NÃO DIREMOS ADEUS NOVAMENTE

Na geladeira, a sopa já adquirira uma consistência gelatinosa, após três dias. Mesmo depois daquele tempo, o vermelho da sua coloração ainda era intenso; ou ao menos a mim, parecia. Empurrei a porta de volta. Olhei para minhas mãos crispadas e para a bíblia abandonada num canto da sala acanhada e poeirenta. Certamente se eu a abrisse haveria um versículo que minha mente embotada trataria de encaixar naquela situação. Não o fiz.

Joguei-me no sofá já exausto pelo tédio. O medo começava invadir-me.
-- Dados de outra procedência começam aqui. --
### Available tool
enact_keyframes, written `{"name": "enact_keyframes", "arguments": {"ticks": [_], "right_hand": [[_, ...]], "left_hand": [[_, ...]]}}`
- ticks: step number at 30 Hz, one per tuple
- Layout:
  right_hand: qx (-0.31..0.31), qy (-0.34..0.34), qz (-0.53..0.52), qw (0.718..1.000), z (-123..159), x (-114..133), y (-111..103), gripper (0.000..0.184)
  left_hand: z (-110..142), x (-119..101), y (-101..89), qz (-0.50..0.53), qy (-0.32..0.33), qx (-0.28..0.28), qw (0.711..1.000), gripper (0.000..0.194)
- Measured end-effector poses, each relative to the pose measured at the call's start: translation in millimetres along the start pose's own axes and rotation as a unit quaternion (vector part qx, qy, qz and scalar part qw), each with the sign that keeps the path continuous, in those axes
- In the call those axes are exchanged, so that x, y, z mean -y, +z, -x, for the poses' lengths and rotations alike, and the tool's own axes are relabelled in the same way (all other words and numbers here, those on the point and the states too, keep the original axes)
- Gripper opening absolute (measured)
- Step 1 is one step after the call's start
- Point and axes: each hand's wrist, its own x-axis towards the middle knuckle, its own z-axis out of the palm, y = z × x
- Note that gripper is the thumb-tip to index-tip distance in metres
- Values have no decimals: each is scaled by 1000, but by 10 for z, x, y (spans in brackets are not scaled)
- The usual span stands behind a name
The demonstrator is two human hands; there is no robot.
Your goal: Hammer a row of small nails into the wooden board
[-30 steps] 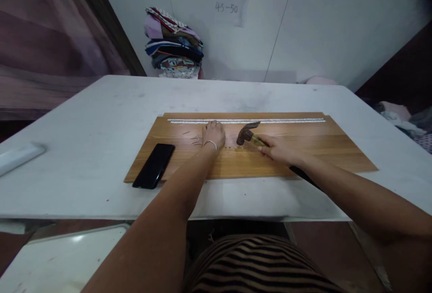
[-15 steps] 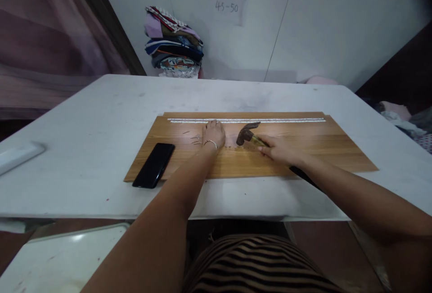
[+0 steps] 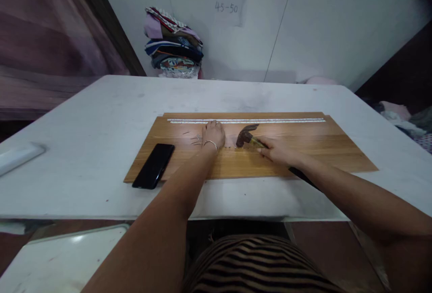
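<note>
Just right of the frame's centre, gripping a hammer (image 3: 243, 137) in the right hand (image 3: 277, 150), with fingers wrapped close about the yellowish handle. Claw toward the upper right, striking face down to the lower left, next to a row of tiny specks (image 3: 230, 147), too small to name; cannot tell whether touching. Below the right forearm, showing the handle's dark end past the near edge of the wooden board (image 3: 324, 149).

At frame centre, resting the left hand (image 3: 213, 134) on the board, fingers toward two white marked strips (image 3: 270, 122) running along the far edge. Cannot tell whether narrow, spread or holding something, with fingertips out of sight. Leaving a narrow gap between left hand and hammer head; to the right, leaving broad wood grain out to the board's slanting right edge.

Left of centre, close beside the left hand, a few loose nails (image 3: 195, 138). Lower left of these, over the board's near corner, a black phone (image 3: 153, 166), jutting past the near edge.

All around, white table (image 3: 74, 117), wide toward the left and beyond the far edge, narrower along the near side. At upper left of centre, behind the table's far edge, folded clothes (image 3: 175, 47) in a stack.
</note>
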Motion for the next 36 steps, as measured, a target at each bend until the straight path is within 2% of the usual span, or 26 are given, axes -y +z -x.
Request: {"name": "enact_keyframes", "arguments": {"ticks": [11,21,28,36], "right_hand": [[5,9,0,1000,-8,25,-14,33],[6,25,8,1000,-9,25,-6,41],[-1,8,-5,1000,-35,-43,5,39],[2,15,0,1000,-6,5,2,43]], "left_hand": [[-6,5,23,-7,-4,-4,1000,42],[-13,14,21,-6,2,-1,1000,42],[-4,6,12,-5,-1,-1,1000,43],[-7,4,13,1,-5,1,1000,43]]}}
Em algum momento não daria mais para disfarçar o mal cheiro com produtos de limpeza, desinfetantes, desodorantes, sei lá, essa merda toda. Um suor frio empapou minha camiseta. Pisei num botão e senti as pás do ventilador começarem a girar. O trabalho do pequeno motor era o único barulho que se ouvia. Aquele vento poderia espalhar o odor desagradável. Tremi sob as roupas.

Fui ao guarda-roupas e apanhei o que podia. Vetei cuidadosamente cada fresta, cada passagem de ar que pudesse denunciar-me. Algumas moscas já estavam grudadas aos vidros das janelas como se me implorassem passagem. Cerrei as cortinas nas caras dos pequenos monstros. Intrusas infernais.

Voltei à geladeira e apanhei a mão direita gelada. Calcei-a com uma luva encardida que ela manteve guardada desde aquele baile ridículo em que nos vestimos à antiga. Senti como se ela e não a mão, me guiasse até o fogão. Abri uma das bocas. O cheiro adocicado do gás de cozinha invadiu minhas (ou nossas?) narinas. Deveria agir rapidamente, pois não tinha certeza de quanto tempo levaria até que me sentisse entorpecido.

Na soleira da porta que dividia os ambientes parei por instantes para reparar a legião de pessoas (ou de fantasmas?) que dançava freneticamente. Ian Curtis (ou seu fantasma?), ao fundo, contorcia-se numa performance alucinada como se quisesse convulsionar. Ignorando-os, dirigi-me a ela e abracei-a com força. O corpo flácido de inchaço acolheu-me. Senti uma forte estocada e uma dor aguda atravessar meu abdome. Sem nenhuma raiva atirei a mão enluvada na vidraça. As moscas voaram em direção ao sangue, sedentas. A voz de um dos vizinhos reclamou de algo. Fui invadido por um vazio carregado de calmaria.

Duas figuras assustadoras nos ladearam, indicando um túnel que a nós pareceu muito frio e escuro.